:: About this task ::
For the data below, give the number of lines containing "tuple" and nothing more.

:: Data supplied ::

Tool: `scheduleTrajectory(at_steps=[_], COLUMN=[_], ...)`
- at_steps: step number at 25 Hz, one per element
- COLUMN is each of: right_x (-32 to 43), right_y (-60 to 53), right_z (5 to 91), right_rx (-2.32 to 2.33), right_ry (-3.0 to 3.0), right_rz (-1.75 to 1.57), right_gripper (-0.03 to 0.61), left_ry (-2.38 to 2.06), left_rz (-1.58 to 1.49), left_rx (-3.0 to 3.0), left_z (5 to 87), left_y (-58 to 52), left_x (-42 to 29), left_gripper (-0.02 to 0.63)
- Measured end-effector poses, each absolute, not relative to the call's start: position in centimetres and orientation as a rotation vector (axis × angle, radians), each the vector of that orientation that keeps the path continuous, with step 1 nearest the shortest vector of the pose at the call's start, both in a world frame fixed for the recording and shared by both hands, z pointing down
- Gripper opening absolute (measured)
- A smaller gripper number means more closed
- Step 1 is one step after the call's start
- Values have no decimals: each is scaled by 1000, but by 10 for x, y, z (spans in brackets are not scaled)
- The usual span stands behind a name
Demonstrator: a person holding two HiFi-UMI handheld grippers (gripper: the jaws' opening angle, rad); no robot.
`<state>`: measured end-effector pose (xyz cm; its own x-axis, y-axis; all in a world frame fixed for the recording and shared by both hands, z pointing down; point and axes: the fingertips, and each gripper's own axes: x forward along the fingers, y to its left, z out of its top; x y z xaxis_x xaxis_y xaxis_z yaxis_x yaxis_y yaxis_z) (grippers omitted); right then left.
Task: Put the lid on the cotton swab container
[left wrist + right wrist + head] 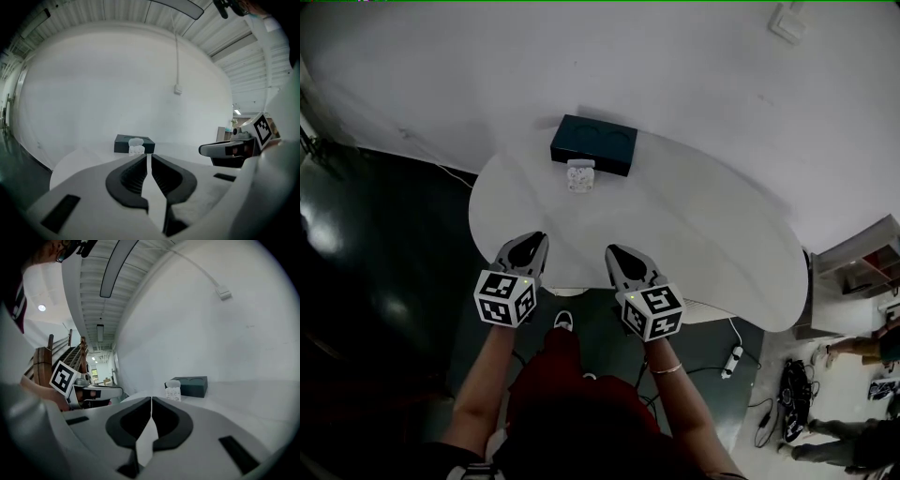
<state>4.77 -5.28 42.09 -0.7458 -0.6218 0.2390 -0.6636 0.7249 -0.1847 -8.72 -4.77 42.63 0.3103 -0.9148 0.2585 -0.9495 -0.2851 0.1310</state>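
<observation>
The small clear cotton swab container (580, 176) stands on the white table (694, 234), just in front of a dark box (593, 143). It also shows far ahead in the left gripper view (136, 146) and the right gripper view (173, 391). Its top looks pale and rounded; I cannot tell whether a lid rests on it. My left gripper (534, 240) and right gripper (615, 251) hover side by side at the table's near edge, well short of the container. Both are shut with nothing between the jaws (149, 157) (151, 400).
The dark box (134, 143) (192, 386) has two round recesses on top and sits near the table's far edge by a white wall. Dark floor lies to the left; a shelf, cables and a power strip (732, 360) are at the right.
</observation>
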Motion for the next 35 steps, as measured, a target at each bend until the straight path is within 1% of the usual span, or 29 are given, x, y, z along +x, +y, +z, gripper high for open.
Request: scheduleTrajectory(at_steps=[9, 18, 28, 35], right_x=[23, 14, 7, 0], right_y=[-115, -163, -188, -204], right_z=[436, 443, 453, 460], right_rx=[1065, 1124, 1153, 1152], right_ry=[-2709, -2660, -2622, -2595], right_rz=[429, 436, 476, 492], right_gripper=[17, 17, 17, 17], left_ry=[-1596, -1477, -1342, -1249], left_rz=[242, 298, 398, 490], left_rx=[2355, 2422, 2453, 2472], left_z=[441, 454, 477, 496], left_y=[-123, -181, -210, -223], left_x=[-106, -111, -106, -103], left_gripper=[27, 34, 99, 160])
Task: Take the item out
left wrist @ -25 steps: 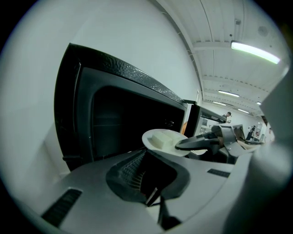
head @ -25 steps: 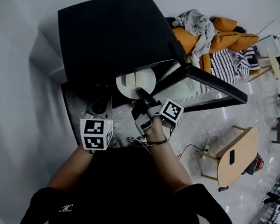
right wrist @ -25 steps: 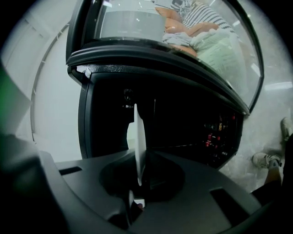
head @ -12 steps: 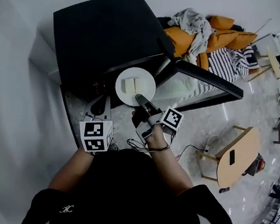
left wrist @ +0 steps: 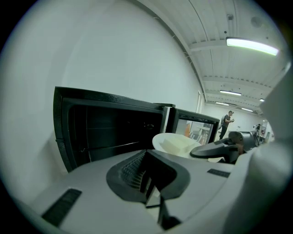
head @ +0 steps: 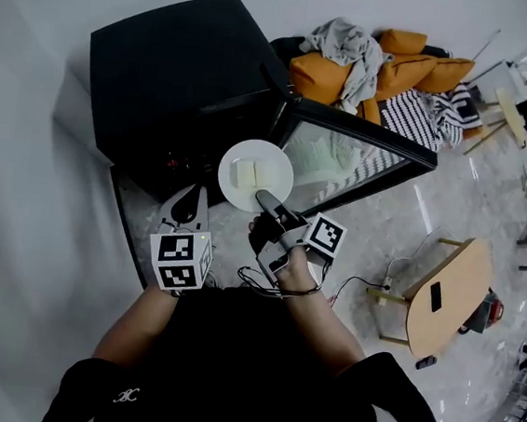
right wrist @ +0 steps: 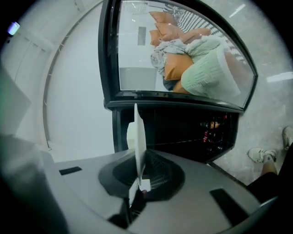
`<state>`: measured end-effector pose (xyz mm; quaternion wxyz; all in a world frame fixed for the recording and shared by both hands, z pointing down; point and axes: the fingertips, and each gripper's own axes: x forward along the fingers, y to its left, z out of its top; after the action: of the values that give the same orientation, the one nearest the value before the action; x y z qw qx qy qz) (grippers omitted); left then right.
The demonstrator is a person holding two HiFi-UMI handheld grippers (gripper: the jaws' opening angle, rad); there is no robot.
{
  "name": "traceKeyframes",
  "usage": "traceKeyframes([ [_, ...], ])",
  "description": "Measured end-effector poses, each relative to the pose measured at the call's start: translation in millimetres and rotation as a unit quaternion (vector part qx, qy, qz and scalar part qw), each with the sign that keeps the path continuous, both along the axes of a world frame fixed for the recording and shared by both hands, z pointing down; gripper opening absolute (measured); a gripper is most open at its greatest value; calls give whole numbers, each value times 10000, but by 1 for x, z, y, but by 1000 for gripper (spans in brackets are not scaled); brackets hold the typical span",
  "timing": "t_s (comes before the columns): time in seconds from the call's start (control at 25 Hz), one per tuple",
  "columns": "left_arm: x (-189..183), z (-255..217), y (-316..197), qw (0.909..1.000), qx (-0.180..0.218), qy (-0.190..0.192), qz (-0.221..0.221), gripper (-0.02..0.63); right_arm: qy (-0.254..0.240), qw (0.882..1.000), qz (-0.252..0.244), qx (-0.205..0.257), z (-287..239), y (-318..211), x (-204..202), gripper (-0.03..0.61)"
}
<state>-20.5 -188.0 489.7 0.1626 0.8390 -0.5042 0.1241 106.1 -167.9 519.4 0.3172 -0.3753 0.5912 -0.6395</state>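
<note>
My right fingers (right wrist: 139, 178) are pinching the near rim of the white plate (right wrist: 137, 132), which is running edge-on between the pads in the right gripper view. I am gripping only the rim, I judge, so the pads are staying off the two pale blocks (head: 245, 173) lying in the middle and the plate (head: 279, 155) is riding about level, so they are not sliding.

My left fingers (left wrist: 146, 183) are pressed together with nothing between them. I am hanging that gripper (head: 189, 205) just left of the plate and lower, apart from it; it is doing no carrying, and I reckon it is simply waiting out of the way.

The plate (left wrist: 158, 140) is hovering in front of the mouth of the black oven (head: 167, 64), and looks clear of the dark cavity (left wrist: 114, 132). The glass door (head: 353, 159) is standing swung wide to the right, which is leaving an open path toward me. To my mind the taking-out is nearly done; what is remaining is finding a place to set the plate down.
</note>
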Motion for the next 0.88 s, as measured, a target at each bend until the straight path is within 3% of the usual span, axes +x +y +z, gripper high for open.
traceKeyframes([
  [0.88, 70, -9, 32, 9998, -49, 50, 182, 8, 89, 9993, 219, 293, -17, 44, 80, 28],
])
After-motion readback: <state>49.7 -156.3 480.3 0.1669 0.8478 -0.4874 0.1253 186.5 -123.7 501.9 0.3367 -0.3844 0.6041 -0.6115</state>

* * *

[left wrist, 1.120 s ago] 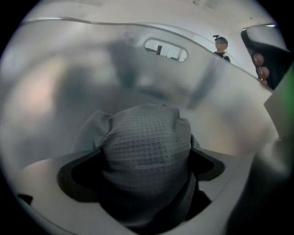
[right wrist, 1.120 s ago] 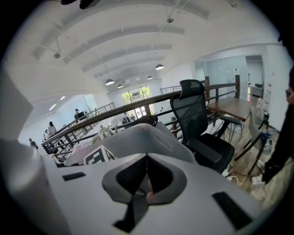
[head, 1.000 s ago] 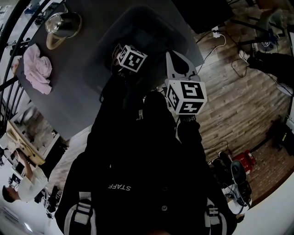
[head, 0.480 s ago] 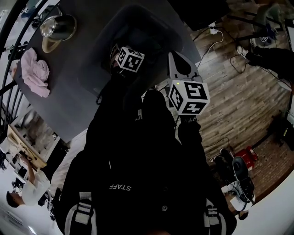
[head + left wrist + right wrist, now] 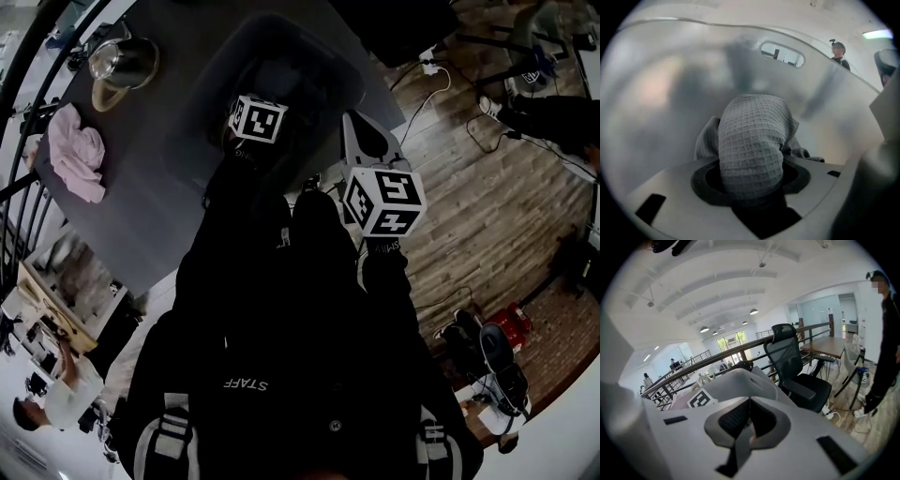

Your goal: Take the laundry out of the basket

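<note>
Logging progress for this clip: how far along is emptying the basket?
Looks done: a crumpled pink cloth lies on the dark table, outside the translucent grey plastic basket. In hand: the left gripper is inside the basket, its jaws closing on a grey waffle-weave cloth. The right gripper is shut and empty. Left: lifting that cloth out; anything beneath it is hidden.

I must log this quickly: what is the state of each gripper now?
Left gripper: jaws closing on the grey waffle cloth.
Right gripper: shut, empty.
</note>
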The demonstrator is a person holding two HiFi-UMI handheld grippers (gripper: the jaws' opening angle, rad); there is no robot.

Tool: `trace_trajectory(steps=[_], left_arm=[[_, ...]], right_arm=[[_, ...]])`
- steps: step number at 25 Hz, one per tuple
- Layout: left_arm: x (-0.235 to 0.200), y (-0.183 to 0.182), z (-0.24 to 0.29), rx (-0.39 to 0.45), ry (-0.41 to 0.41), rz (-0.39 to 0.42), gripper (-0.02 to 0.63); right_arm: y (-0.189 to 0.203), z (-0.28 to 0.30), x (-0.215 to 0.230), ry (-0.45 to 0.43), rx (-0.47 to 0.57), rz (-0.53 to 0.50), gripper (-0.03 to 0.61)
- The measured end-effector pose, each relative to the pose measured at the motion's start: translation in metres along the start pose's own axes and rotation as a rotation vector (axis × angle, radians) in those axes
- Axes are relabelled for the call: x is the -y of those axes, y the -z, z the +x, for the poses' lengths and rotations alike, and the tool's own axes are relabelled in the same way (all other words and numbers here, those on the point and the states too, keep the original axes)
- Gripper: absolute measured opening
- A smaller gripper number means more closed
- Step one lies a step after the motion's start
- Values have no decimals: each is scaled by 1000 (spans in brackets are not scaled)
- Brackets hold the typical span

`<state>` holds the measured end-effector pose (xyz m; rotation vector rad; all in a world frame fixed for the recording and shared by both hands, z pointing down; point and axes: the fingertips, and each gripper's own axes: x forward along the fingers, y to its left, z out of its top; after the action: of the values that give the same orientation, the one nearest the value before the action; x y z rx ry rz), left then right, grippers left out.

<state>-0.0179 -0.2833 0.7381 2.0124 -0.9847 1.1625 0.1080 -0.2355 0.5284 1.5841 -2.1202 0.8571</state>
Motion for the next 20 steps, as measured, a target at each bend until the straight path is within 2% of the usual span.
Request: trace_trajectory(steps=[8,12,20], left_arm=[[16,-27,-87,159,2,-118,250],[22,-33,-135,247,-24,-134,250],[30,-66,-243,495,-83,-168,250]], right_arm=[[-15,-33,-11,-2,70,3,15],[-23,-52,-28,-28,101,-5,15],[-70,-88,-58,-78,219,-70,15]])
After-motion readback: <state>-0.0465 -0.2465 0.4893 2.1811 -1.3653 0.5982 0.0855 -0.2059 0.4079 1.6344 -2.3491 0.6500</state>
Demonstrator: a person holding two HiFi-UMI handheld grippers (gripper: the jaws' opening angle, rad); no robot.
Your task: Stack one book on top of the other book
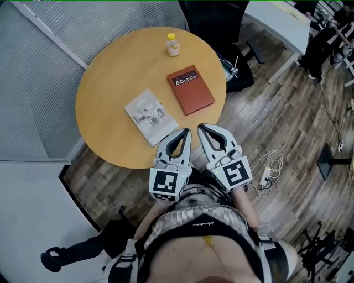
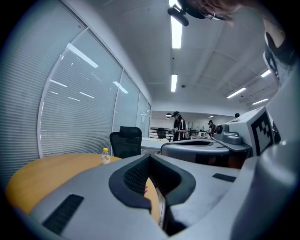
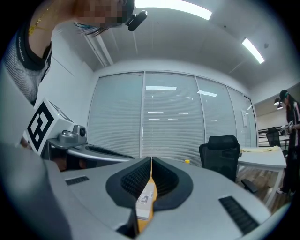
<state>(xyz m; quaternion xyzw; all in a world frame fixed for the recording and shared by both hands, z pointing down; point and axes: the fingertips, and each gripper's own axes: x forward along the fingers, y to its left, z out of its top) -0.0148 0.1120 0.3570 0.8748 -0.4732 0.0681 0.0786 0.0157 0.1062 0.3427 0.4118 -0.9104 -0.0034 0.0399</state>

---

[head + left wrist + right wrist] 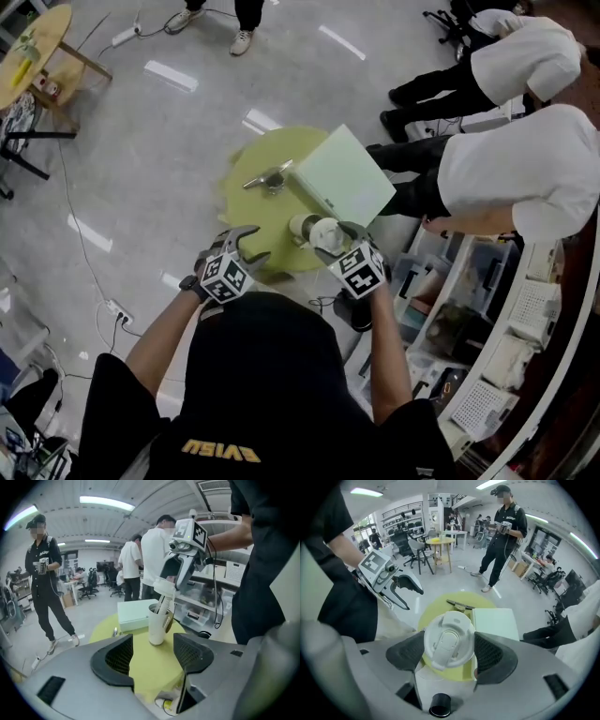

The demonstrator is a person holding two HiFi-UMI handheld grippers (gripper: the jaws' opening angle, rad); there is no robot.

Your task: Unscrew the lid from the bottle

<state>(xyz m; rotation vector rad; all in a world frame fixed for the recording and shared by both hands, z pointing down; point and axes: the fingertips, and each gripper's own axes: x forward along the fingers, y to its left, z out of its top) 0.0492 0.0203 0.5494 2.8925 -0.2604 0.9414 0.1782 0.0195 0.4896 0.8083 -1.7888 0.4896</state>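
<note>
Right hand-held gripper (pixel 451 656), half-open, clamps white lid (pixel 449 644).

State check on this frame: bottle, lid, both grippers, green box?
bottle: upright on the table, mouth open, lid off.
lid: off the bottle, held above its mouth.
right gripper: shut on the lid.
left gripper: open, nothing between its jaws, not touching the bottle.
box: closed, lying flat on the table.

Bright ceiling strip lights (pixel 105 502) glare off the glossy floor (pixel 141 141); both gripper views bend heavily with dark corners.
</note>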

:: Reply ::
2